▶ WHAT THIS TASK INVOLVES:
A faithful transcription of all the data is required.

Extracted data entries
>>>
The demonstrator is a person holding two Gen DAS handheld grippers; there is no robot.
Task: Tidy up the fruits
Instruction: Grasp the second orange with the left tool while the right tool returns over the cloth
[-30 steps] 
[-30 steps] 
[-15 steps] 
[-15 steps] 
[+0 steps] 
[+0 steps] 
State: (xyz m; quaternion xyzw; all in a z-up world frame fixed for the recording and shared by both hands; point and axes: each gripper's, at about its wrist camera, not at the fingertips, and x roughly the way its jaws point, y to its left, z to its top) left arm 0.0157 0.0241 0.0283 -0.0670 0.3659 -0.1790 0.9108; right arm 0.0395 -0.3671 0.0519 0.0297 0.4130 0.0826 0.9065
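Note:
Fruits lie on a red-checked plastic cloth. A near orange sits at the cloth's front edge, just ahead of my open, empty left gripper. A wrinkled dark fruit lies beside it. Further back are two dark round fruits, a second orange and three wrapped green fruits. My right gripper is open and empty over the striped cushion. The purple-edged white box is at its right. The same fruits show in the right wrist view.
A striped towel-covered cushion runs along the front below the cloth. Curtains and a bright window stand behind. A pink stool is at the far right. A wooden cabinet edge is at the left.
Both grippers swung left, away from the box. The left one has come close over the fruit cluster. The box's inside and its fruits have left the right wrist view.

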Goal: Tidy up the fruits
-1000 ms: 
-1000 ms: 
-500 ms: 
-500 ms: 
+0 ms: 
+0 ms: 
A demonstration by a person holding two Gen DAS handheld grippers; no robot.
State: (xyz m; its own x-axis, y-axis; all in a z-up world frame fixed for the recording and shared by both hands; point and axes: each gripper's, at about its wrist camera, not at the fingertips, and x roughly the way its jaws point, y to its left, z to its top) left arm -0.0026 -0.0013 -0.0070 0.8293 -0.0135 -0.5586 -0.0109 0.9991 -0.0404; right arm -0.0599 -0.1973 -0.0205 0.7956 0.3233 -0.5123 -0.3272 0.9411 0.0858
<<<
▶ EXERCISE OUTPUT:
The demonstrator is a person holding two Gen DAS handheld grippers; there is no robot.
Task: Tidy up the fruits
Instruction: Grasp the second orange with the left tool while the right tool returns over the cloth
[-30 steps] 
[-30 steps] 
[-15 steps] 
[-15 steps] 
[+0 steps] 
[+0 steps] 
State: (xyz m; quaternion xyzw; all in a z-up world frame fixed for the recording and shared by both hands; point and axes: each gripper's, at about its wrist camera, not at the fingertips, and x roughly the way its jaws point, y to its left, z to its top) left arm 0.0157 0.0241 0.0283 -0.0670 0.3659 -0.1790 0.9108; right arm 0.0395 -0.3671 0.0519 0.0297 0.4130 0.0826 0.9065
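Note:
Fruits lie on a red-checked plastic cloth. A near orange sits at the cloth's front edge, just ahead of my open, empty left gripper. A wrinkled dark fruit lies beside it. Further back are two dark round fruits, a second orange and three wrapped green fruits. My right gripper is open and empty over the striped cushion. The purple-edged white box is at its right. The same fruits show in the right wrist view.
A striped towel-covered cushion runs along the front below the cloth. Curtains and a bright window stand behind. A pink stool is at the far right. A wooden cabinet edge is at the left.
Both grippers swung left, away from the box. The left one has come close over the fruit cluster. The box's inside and its fruits have left the right wrist view.
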
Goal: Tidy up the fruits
-1000 ms: 
-1000 ms: 
-500 ms: 
-500 ms: 
+0 ms: 
+0 ms: 
A demonstration by a person holding two Gen DAS handheld grippers; no robot.
State: (xyz m; its own x-axis, y-axis; all in a z-up world frame fixed for the recording and shared by both hands; point and axes: each gripper's, at about its wrist camera, not at the fingertips, and x roughly the way its jaws point, y to its left, z to its top) left arm -0.0026 -0.0013 -0.0070 0.8293 -0.0135 -0.5586 -0.0109 0.9991 -0.0404; right arm -0.0599 -0.1973 -0.0205 0.7956 0.3233 -0.5123 -0.3272 0.9411 0.0858

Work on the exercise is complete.